Britain leaving the European Union doesn’t mean its universities are going, too. At least not without a fight.
With fears over Brexit already causing anxiety, the UK’s universities are steeling themselves for the worst: potential cut-offs of research funding from the EU, new difficulties in student and staff recruitment, and—most worryingly—a predicted sharp drop in the number of students enrolling on British campuses from the rest of Europe.
To balance out those losses, some schools are thinking of bringing their campuses to foreign students.
University leaders across the UK have expressed interest in opening EU outposts for their schools—a strategy that would let them retain staff who are only authorized to work within the EU, while also opening up access for students across the continent and allowing for the smooth continuation of partnerships with other European universities.

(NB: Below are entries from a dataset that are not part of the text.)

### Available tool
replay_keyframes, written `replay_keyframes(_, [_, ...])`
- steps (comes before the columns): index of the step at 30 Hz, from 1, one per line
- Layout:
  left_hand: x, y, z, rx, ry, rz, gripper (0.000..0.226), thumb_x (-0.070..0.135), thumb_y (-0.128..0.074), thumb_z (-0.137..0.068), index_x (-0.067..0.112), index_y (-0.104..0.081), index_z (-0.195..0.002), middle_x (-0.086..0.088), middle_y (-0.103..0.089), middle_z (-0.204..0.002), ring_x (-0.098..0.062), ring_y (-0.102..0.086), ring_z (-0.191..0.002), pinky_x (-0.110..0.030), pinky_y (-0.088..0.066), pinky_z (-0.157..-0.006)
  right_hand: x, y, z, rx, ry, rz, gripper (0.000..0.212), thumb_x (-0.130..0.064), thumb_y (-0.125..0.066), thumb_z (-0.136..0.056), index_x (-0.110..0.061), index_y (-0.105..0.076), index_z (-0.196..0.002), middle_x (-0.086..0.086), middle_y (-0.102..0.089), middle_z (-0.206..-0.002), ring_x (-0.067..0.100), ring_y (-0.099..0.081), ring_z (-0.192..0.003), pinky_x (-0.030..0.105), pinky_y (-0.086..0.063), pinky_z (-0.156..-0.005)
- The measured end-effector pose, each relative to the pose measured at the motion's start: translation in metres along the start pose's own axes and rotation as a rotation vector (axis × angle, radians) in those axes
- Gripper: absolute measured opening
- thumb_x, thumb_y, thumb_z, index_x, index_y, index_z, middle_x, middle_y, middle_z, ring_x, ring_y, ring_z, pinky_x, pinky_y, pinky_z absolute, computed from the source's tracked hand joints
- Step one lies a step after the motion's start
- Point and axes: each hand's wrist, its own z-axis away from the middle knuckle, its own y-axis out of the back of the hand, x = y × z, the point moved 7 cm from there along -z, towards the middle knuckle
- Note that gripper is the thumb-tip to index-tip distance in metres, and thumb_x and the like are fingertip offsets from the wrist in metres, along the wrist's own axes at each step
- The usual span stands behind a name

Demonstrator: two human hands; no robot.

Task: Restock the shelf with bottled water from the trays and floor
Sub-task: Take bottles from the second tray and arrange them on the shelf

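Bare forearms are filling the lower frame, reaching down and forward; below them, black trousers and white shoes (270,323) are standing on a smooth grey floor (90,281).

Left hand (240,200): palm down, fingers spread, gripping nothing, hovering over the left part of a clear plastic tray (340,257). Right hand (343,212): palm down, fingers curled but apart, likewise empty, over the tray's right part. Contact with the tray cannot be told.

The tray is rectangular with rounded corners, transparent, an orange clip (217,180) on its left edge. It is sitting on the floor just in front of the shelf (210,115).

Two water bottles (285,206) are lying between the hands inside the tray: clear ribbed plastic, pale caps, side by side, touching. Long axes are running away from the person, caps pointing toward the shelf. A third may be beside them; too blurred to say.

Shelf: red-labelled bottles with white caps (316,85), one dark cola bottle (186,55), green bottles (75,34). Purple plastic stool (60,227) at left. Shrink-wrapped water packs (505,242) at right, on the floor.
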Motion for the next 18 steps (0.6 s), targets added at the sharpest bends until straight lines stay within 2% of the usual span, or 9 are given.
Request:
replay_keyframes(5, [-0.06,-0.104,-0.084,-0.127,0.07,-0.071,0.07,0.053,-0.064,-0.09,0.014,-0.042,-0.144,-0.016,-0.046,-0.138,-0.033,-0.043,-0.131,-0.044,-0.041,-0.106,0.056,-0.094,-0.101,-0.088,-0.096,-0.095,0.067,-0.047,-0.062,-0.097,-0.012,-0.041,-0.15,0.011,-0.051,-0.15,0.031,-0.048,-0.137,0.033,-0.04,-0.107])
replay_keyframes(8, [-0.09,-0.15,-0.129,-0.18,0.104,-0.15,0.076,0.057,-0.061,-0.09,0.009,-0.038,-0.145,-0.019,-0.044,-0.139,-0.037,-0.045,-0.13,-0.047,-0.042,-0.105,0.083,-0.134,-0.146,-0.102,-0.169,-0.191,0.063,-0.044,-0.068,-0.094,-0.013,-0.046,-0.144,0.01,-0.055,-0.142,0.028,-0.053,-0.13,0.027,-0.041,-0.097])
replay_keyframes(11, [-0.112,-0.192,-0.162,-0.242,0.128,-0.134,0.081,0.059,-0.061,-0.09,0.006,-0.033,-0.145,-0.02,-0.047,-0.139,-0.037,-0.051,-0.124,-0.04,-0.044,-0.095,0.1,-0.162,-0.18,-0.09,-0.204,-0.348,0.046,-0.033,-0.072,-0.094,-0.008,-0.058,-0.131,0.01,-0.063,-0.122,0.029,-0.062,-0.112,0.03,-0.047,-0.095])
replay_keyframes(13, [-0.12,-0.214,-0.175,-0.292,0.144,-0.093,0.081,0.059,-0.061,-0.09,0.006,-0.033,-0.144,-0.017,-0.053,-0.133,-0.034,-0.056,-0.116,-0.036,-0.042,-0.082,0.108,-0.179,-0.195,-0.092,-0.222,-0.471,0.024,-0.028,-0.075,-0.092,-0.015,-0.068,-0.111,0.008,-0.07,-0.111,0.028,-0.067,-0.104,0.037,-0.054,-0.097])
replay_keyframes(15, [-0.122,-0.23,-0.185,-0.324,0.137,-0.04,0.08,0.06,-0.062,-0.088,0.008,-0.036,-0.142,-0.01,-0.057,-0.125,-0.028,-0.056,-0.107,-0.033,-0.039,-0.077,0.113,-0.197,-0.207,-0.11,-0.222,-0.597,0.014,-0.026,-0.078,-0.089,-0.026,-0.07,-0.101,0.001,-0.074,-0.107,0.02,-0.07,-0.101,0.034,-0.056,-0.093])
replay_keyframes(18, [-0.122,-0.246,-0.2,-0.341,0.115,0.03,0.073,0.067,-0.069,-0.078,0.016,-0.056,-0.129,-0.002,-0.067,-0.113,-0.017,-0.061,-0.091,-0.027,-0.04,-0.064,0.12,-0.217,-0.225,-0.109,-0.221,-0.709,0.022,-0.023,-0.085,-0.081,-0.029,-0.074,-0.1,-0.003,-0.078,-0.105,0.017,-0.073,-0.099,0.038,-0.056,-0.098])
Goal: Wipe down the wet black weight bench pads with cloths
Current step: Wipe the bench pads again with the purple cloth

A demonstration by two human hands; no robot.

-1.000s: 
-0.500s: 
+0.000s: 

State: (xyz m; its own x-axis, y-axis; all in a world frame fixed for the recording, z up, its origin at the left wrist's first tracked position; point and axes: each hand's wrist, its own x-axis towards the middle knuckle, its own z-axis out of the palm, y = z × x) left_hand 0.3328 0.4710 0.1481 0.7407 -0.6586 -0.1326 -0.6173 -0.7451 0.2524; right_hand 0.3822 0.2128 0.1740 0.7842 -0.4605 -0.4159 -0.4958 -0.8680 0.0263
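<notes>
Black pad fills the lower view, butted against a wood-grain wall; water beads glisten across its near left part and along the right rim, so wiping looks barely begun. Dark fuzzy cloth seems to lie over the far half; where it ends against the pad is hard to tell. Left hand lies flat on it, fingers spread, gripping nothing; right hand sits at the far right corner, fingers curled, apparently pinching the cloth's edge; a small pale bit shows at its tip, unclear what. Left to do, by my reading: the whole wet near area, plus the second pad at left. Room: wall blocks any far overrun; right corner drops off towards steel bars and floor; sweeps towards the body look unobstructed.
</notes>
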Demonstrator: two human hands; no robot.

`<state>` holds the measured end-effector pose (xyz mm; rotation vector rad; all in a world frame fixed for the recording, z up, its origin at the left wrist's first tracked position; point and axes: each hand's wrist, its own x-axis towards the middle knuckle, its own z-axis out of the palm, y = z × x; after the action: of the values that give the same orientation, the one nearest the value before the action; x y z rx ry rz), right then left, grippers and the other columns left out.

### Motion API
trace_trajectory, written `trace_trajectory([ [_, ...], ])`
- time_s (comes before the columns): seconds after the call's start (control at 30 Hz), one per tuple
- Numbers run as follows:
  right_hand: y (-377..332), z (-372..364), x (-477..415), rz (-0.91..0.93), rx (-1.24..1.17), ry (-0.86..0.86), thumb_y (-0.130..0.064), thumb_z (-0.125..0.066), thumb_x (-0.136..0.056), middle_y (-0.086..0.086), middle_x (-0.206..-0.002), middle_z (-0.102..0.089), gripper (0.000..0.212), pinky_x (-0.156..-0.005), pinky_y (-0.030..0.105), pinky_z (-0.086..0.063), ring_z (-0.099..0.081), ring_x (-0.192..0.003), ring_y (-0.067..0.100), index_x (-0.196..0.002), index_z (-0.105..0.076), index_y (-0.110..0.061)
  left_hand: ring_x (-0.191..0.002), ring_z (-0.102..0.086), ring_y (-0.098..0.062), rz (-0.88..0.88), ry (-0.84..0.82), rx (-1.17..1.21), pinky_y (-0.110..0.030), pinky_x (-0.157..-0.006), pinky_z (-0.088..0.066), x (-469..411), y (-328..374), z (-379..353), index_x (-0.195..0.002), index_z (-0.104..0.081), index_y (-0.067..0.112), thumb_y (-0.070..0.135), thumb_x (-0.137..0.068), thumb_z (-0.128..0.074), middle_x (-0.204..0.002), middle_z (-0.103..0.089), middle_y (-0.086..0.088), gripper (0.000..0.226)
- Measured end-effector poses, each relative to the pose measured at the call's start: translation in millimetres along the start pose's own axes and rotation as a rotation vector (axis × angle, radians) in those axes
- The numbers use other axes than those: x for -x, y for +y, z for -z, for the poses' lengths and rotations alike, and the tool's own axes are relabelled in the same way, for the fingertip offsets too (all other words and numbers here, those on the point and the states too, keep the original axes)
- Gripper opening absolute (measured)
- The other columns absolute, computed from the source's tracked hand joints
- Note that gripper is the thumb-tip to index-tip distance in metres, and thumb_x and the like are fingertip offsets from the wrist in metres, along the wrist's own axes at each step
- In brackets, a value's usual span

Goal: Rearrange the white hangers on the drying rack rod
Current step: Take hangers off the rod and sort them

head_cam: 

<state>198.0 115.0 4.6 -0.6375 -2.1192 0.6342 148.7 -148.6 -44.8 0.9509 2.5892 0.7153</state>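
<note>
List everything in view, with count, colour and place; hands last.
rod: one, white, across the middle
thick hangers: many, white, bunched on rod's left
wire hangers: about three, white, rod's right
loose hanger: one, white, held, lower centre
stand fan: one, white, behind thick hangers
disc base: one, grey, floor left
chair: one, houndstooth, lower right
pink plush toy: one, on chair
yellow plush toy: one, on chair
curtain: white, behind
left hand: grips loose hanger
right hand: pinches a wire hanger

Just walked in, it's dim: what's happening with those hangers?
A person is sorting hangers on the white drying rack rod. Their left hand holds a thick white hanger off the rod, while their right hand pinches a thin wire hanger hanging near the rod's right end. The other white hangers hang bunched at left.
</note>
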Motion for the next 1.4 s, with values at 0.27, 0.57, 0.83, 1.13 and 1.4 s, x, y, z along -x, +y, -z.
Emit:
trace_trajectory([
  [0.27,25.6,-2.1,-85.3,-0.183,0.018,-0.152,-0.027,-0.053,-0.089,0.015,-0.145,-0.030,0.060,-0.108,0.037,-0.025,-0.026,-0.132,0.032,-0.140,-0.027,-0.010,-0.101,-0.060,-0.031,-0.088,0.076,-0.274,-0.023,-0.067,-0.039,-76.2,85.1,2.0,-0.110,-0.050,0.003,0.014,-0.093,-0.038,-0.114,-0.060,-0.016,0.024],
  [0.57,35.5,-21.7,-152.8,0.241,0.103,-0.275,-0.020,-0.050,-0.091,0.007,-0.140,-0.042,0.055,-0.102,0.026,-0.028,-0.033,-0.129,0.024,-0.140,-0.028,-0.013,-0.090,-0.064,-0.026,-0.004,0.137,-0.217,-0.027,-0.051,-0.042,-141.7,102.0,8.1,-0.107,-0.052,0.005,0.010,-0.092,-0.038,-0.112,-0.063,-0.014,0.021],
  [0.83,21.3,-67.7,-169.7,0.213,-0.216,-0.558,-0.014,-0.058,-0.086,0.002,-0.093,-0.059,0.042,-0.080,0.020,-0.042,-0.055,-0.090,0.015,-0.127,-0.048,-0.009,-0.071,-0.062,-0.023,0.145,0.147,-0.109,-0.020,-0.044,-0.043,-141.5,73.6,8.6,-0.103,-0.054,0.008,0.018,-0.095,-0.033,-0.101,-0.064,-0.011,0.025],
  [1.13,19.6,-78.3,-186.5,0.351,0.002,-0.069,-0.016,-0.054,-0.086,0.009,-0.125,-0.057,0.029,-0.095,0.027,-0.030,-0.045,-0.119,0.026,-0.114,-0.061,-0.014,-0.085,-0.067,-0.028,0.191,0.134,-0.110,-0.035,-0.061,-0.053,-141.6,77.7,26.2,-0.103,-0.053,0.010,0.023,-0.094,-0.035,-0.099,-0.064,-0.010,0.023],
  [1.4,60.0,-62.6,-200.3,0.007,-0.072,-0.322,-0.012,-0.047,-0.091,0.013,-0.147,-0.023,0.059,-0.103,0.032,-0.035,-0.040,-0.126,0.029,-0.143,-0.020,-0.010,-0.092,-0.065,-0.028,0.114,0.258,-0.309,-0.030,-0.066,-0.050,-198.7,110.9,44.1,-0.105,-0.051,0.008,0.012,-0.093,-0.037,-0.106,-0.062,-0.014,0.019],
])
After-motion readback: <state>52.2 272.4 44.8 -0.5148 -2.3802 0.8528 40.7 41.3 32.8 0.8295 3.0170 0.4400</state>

Foreign grant money is also an area of interest. “If you are a research-intensive university, like the University of Cambridge, you’ve got very serious amounts of money tied up in this,” Sheffield Hallam University vice-chancellor Chris Husbands told the Guardian.
European outposts wouldn’t be an entirely radical move. British universities are already pretty on top of the university-expansion game, having recently opened a number of satellite campuses in countries like China and Mauritius. Thanks to the looming threat of Brexit, regions closer to home will likely be next—and while UK schools are staying close-lipped on the exact locations of their plans, rumors point to some institutions putting down roots neighboring countries like Ireland, Finland, and Germany.
But not everywhere in Europe is attractive. Said one vice-chancellor to the Guardian: “A piece of advice I’ve had is: if you are looking anywhere, don’t look at France, because it’s a nightmare.”